ID-100107012BBB warns of voting scams this election season

Early voting is in full swing and Election Day is only one week away. But unfortunately, with elections often comes the possibility scams. While politicians are seeking your support, scam artists are busy trying to steal money and identities by pretending to contact you about an election-related issue.

Better Business Bureau (BBB) serving Central, Coastal, Southwest Texas and the Permian Basin is warning consumers of four common election scams to look out for before casting their vote for the Nov. 4 elections.

  1. Campaign Fund Collections - Be cautious when answering a call that claims to be from a political party representative, election committee or even the candidate themselves. While political groups are exempt from abiding by the ‘Do Not Call’ registry, scammers can easily spoof caller ID and sound like they are calling from a legitimate organization. They may call asking for your vote, a donation in support of the candidate or detailed personal information in order to possibly steal your identity.

Avoiding the scam: Get the caller’s contact information and do your own research on the candidates. If you decide to support a candidate, look online and find the candidates campaign number and call directly to ensure you’re reaching the right office.

  1. Re-register Scam – Scammers have also pulled a con in which they state you need to re-register. They will make claims that you have been taken off of the voter’s list. The caller is seeking personal information, including address, email and in more serious cases, bank account information and social security numbers.

Avoiding the scam: Never give out personal information to a suspicious caller. If you are concerned about your voter registration status, contact the Texas Secretary of State. If you believe you have received a call of this nature, report it to your County Clerk’s Office.

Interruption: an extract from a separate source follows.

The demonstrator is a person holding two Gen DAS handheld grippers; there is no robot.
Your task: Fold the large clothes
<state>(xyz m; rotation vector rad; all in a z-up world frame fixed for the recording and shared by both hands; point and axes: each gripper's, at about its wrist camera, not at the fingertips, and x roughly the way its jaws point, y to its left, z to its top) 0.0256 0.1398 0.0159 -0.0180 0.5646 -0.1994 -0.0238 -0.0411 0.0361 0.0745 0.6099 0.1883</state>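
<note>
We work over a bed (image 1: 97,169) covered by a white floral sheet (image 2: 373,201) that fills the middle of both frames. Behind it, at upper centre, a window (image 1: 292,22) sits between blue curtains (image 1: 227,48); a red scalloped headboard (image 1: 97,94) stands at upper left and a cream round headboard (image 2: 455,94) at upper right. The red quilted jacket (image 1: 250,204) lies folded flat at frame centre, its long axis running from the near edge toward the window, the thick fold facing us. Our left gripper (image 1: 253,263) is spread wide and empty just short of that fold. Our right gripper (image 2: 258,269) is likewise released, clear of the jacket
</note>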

  1. Election Survey Scam – Another popular telemarketing scam that occurs during election season are survey calls. The con artist will explain that a survey is being conducted on behalf of a political party and if you answer all questions, you are eligible to win a prize (often cruise tickets or gift cards). The topic of the survey usually refers to a controversial headline in the news, making it seem legitimate. While the survey questions themselves are commonly vague, the scam occurs when you are asked to provide personal financial information to pay for shipping, taxes or the handling of the “prize” you’ve won. This is scam used to get your financial information.

Avoiding the scam: Protect your savings, never give out personal or financial information over the phone. Be suspicious of callers promising prizes, cash or other items if you pay a “fee” first.

  1. Vote by Phone – Never respond to a phone call, email or text message asking you to vote by phone. This is not possible. You can only cast your vote by ballot either by mail or at an official polling station. They are likely trying to obtain personal information to steal your identity.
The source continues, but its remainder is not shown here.